Problem details - Since pictures do not belong in the copy, please repeat every record below exactly without them.

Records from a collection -
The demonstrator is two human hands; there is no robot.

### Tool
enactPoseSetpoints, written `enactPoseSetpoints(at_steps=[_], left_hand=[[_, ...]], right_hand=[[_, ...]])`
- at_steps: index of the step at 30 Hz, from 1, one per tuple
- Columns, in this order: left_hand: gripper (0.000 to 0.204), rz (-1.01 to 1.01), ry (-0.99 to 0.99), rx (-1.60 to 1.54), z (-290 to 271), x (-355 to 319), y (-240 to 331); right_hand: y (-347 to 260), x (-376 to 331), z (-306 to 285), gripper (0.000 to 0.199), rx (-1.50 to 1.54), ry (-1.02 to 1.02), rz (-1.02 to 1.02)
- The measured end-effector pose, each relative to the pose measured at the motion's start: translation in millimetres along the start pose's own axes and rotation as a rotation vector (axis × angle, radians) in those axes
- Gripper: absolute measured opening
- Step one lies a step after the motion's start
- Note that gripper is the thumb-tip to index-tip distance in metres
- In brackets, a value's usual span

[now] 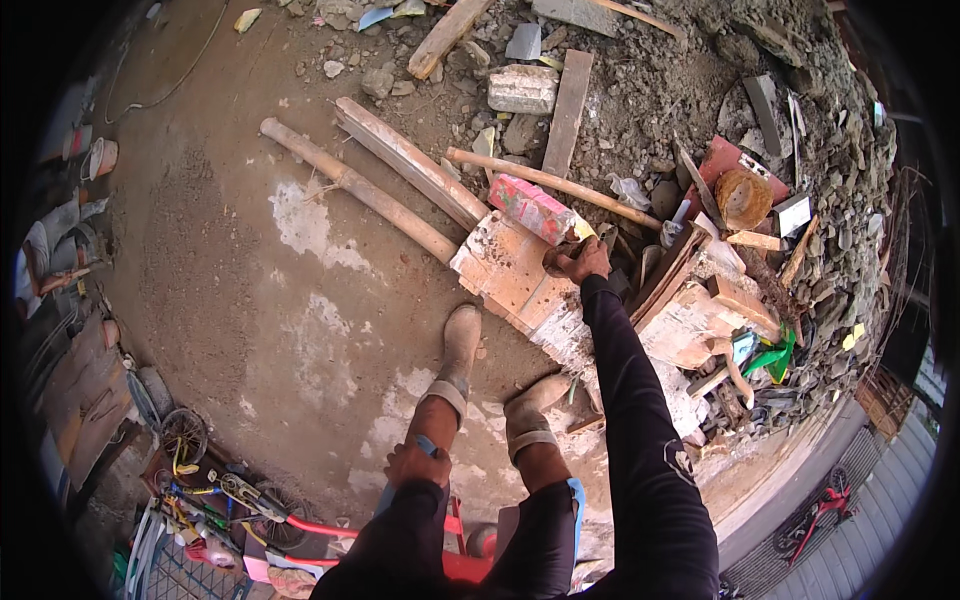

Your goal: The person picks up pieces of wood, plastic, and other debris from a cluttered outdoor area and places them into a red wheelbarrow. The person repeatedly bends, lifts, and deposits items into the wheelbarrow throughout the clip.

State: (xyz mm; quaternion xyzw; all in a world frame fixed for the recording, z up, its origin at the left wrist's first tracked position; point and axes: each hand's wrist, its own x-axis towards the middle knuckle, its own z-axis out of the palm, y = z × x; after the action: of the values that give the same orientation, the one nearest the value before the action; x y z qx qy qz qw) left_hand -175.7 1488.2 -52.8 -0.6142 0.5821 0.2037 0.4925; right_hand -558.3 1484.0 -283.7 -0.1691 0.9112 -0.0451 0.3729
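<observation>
My right hand (583, 262) reaches out over a dirty, tile-like board (515, 270), its fingers curled down. It sits right by the pale end of a crumpled red and white packet (530, 208). What lies under its fingertips is hidden. My left hand (416, 465) is by my left knee with bent fingers, and a small blue piece (427, 446) shows at them. Whether that piece is a held thing or cloth I cannot tell. Two long poles, a round wooden one (350, 185) and a squared timber (410, 160), run from the board toward the far left.
Rubble (850, 230) with planks, a brown stump-like piece (744, 198) and green plastic (777, 357) is heaped at right. A thin wooden stick (555, 183) lies beyond the packet. Bicycles (185, 437) stand at lower left. A red frame (455, 565) is below me.
</observation>
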Motion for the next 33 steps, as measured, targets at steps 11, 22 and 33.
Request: enactPoseSetpoints(at_steps=[11,22,33], left_hand=[[0.057,-0.009,0.011,-0.13,26.0,1.3,-7.7],[0.051,0.536,-0.175,-0.646,51.0,-8.5,-48.3],[0.055,0.065,0.025,-1.286,173.7,-138.5,-165.8]], right_hand=[[0.3,-132.8,-63.4,0.09,-0.031,-0.151,-0.024],[82.5,-345.1,-222.9,0.089,-0.49,-0.012,-0.068],[47.9,-322.3,-284.8,0.109,-0.987,0.405,-0.848]])
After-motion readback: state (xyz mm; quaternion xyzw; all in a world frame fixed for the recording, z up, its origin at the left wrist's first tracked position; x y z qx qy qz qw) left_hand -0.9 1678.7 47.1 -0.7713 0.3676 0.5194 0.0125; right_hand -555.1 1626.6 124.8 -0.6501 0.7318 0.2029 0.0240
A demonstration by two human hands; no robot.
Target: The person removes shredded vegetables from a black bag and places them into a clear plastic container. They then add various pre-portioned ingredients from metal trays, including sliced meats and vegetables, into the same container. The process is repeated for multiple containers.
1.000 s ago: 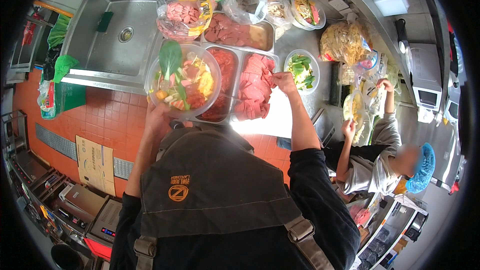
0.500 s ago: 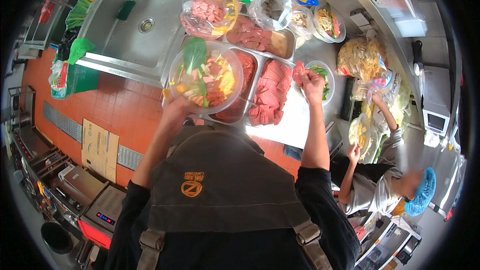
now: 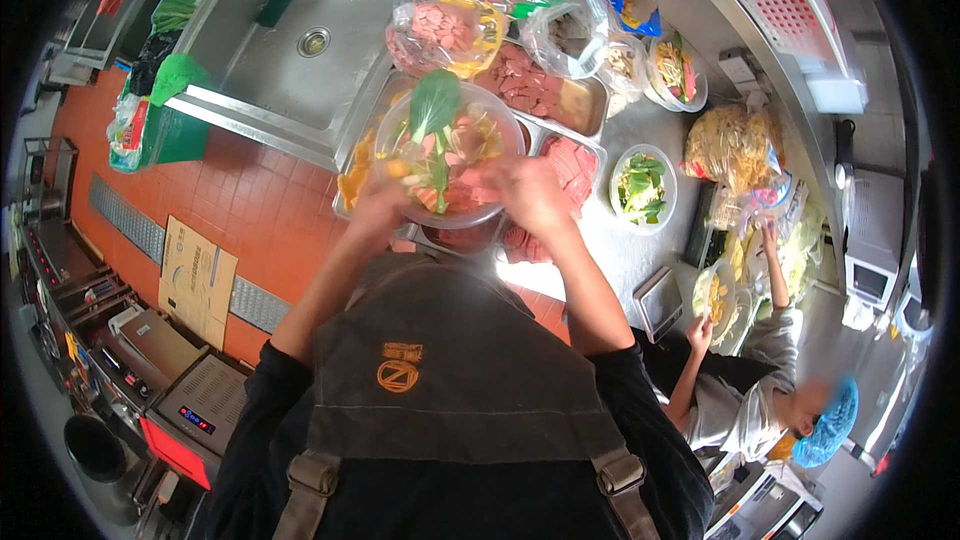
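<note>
My left hand [image 3: 375, 212] grips the near rim of a clear plastic bowl [image 3: 445, 150] filled with green leaf, orange pieces and pink meat slices. At the bowl's right rim my right hand [image 3: 530, 192] has its fingers closed on pink sliced meat over the food. Under the bowl lie steel trays of sliced red meat [image 3: 572, 168], on a steel counter [image 3: 630, 250].
A steel sink [image 3: 290, 40] lies to the left. Bagged meat [image 3: 440, 32] and more bowls stand behind. A white bowl of greens [image 3: 642, 186] sits to the right. A person in a blue hair net [image 3: 828, 422] handles food at lower right. Red tiled floor [image 3: 240, 200] runs below.
My right hand left the meat tray on the right and came over the bowl with meat slices. The bowl stays in my left hand.
</note>
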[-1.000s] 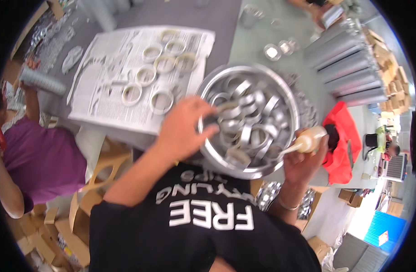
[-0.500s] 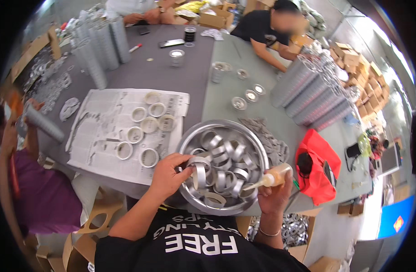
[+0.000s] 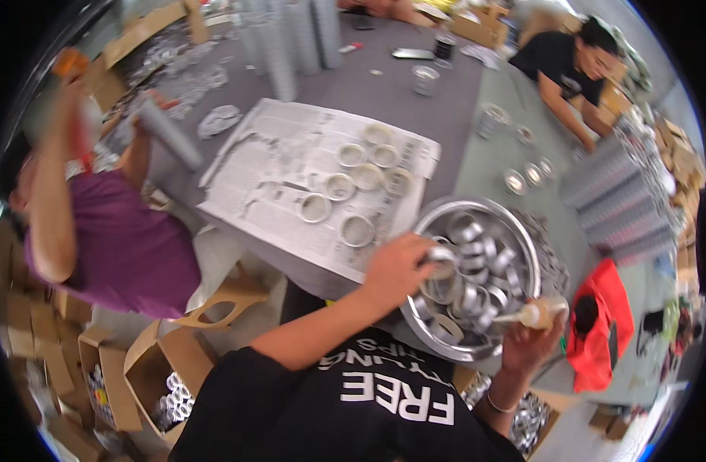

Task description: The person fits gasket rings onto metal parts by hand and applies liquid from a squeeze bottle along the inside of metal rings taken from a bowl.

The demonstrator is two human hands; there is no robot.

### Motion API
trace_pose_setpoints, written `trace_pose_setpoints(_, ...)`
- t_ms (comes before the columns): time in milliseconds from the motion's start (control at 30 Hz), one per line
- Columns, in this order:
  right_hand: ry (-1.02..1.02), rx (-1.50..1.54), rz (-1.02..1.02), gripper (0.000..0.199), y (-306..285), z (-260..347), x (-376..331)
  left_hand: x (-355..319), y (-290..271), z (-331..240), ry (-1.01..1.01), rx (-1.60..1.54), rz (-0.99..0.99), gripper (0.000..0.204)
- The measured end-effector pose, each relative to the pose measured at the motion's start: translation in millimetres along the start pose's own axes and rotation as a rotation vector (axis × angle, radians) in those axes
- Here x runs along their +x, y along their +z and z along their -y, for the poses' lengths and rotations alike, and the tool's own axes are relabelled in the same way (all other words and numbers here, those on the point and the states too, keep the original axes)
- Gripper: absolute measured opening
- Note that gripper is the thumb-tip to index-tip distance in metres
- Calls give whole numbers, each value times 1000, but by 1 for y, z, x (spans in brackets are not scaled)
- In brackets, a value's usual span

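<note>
Between the thumb and fingers of my left hand is a silver metal ring, over the left part of a steel bowl. Several similar loose metal rings are heaped in the bowl. My right hand grips a small squeeze bottle with amber contents, at the bowl's right rim. Its thin pale nozzle points left over the rings. To the left of the bowl, newspaper carries several pale-lined rings standing on end.
A grey cloth and red bag lie right of the bowl. Grey stacked tubes stand far right, others far left. A co-worker in purple raises an orange-ended tool; another person sits opposite. Cardboard boxes stand below.
My view has swung left, so the table appears shifted right. Both hands stay at the bowl with the ring and bottle. The purple-clad co-worker's arm has risen with the tool.
</note>
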State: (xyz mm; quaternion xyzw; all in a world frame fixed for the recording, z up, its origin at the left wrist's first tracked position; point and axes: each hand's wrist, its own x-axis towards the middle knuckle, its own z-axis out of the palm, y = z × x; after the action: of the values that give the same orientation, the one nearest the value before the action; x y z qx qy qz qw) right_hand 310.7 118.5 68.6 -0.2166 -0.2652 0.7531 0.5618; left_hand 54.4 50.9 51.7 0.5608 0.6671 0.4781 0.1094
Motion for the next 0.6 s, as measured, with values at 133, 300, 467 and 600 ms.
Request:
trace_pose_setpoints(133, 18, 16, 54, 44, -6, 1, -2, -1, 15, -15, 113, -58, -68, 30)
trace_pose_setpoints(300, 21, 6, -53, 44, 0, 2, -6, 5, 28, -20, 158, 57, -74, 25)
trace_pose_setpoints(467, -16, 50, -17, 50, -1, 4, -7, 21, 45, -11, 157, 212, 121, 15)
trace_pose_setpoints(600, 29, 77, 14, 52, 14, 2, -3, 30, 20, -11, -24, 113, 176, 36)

Answer section -
The demonstrator is two human hands; there is no robot.

### Tool
enactPoseSetpoints, written `enactPoseSetpoints(at_steps=[_], left_hand=[[_, ...]], right_hand=[[_, ...]])`
- at_steps: index of the step at 30 Hz, from 1, one per tuple
- Columns, in this order: left_hand: gripper (0.000 to 0.204), rz (-1.01 to 1.01), ry (-0.99 to 0.99), rx (-1.60 to 1.54), z (-290 to 271), x (-355 to 319), y (-240 to 331); right_hand: y (-347 to 260), x (-376 to 331), z (-306 to 285), gripper (0.000 to 0.199), rx (-1.50 to 1.54), ry (-1.02 to 1.02), rz (-1.02 to 1.02)
- The measured end-effector pose, each relative to the pose measured at the motion's start: translation in millimetres along the start pose's own axes and rotation as a rotation vector (axis × angle, radians) in those axes
- Gripper: absolute measured opening
- Step one lies a step after the motion's start
- Note that gripper is the thumb-tip to index-tip distance in metres
- In brackets, a value's usual span

[now] 

Your goal: The person picks up pieces of wood, plastic, and other debris from a cluttered outdoor area and places them into a red wheelbarrow. The person repeatedly bends, lifts, and deposits items into the wheelbarrow throughout the clip.

State: (xyz mm; quaternion xyzw; all in a world frame fixed for the recording, z up, its origin at the left wrist's first tracked position; point and axes: each hand's wrist, its own x-axis towards the middle knuckle, its own z-axis out of the palm, y = z × x; after the action: of the values that give the same orientation, the one nearest the value before the action; x y z qx qy qz qw) left_hand -175.7 1488.2 -52.8 -0.6142 0.5821 0.2037 0.4925; right_hand -558.3 1484.0 -283.7 -0.1691 0.9112 -0.0451 0.3729
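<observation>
My right hand (583, 262) reaches out over a dirty, tile-like board (515, 270), its fingers curled down. It sits right by the pale end of a crumpled red and white packet (530, 208). What lies under its fingertips is hidden. My left hand (416, 465) is by my left knee with bent fingers, and a small blue piece (427, 446) shows at them. Whether that piece is a held thing or cloth I cannot tell. Two long poles, a round wooden one (350, 185) and a squared timber (410, 160), run from the board toward the far left.
Rubble (850, 230) with planks, a brown stump-like piece (744, 198) and green plastic (777, 357) is heaped at right. A thin wooden stick (555, 183) lies beyond the packet. Bicycles (185, 437) stand at lower left. A red frame (455, 565) is below me.
</observation>
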Motion for the next 33 steps, as measured, targets at steps 11, 22 and 33.
Request: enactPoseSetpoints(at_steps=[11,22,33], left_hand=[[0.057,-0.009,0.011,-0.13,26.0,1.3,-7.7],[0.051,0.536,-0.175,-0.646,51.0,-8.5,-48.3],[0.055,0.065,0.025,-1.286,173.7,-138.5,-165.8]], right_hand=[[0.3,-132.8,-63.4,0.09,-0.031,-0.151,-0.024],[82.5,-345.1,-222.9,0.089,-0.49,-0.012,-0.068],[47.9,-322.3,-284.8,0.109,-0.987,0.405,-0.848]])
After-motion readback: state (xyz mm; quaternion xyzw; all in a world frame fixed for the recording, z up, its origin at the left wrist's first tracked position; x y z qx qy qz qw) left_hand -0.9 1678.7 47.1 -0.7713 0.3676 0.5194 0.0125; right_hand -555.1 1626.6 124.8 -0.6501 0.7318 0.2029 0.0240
A demonstration by two human hands; no robot.
Target: The person removes shredded vegetables from a black bag and places them into a clear plastic container. They then add various pre-portioned ingredients from metal trays, including sliced meats and vegetables, into the same container. The process is repeated for multiple containers.
1.000 s ago: 
0.500 s ago: 
now: 
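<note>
My left hand [image 3: 375, 212] grips the near rim of a clear plastic bowl [image 3: 445, 150] filled with green leaf, orange pieces and pink meat slices. At the bowl's right rim my right hand [image 3: 530, 192] has its fingers closed on pink sliced meat over the food. Under the bowl lie steel trays of sliced red meat [image 3: 572, 168], on a steel counter [image 3: 630, 250].
A steel sink [image 3: 290, 40] lies to the left. Bagged meat [image 3: 440, 32] and more bowls stand behind. A white bowl of greens [image 3: 642, 186] sits to the right. A person in a blue hair net [image 3: 828, 422] handles food at lower right. Red tiled floor [image 3: 240, 200] runs below.
My right hand left the meat tray on the right and came over the bowl with meat slices. The bowl stays in my left hand.
</note>
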[-1.000s] 
[-0.500s] 
[+0.000s] 

Task description: The person fits gasket rings onto metal parts by hand and applies liquid from a squeeze bottle along the inside of metal rings taken from a bowl.

The demonstrator is two human hands; there is no robot.

### Motion API
trace_pose_setpoints, written `trace_pose_setpoints(_, ...)`
- t_ms (comes before the columns): time in milliseconds from the motion's start (control at 30 Hz), one per line
- Columns, in this order:
  right_hand: ry (-1.02..1.02), rx (-1.50..1.54), rz (-1.02..1.02), gripper (0.000..0.199), y (-306..285), z (-260..347), x (-376..331)
  left_hand: x (-355..319), y (-290..271), z (-331..240), ry (-1.01..1.01), rx (-1.60..1.54), rz (-0.99..0.99), gripper (0.000..0.204)
- The measured end-effector pose, each relative to the pose measured at the motion's start: translation in millimetres along the start pose's own axes and rotation as a rotation vector (axis × angle, radians) in those axes
- Here x runs along their +x, y along their +z and z along their -y, for the poses' lengths and rotations alike, and the tool's own axes are relabelled in the same way (all other words and numbers here, those on the point and the states too, keep the original axes)
- Gripper: absolute measured opening
- Note that gripper is the thumb-tip to index-tip distance in metres
- Calls give whole numbers, each value times 1000, but by 1 for y, z, x (spans in brackets are not scaled)
- In brackets, a value's usual span

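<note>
Between the thumb and fingers of my left hand is a silver metal ring, over the left part of a steel bowl. Several similar loose metal rings are heaped in the bowl. My right hand grips a small squeeze bottle with amber contents, at the bowl's right rim. Its thin pale nozzle points left over the rings. To the left of the bowl, newspaper carries several pale-lined rings standing on end.
A grey cloth and red bag lie right of the bowl. Grey stacked tubes stand far right, others far left. A co-worker in purple raises an orange-ended tool; another person sits opposite. Cardboard boxes stand below.
My view has swung left, so the table appears shifted right. Both hands stay at the bowl with the ring and bottle. The purple-clad co-worker's arm has risen with the tool.
</note>
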State: (xyz mm; quaternion xyzw; all in a world frame fixed for the recording, z up, its origin at the left wrist's first tracked position; point and axes: each hand's wrist, its own x-axis towards the middle knuckle, its own z-axis out of the palm, y = z × x; after the action: of the values that give the same orientation, the one nearest the value before the action; x y z qx qy qz qw) right_hand 310.7 118.5 68.6 -0.2166 -0.2652 0.7531 0.5618; left_hand 54.4 50.9 51.7 0.5608 0.6671 0.4781 0.1094
Motion for the next 0.6 s, as measured, with values at 133, 300, 467 and 600 ms.
Request:
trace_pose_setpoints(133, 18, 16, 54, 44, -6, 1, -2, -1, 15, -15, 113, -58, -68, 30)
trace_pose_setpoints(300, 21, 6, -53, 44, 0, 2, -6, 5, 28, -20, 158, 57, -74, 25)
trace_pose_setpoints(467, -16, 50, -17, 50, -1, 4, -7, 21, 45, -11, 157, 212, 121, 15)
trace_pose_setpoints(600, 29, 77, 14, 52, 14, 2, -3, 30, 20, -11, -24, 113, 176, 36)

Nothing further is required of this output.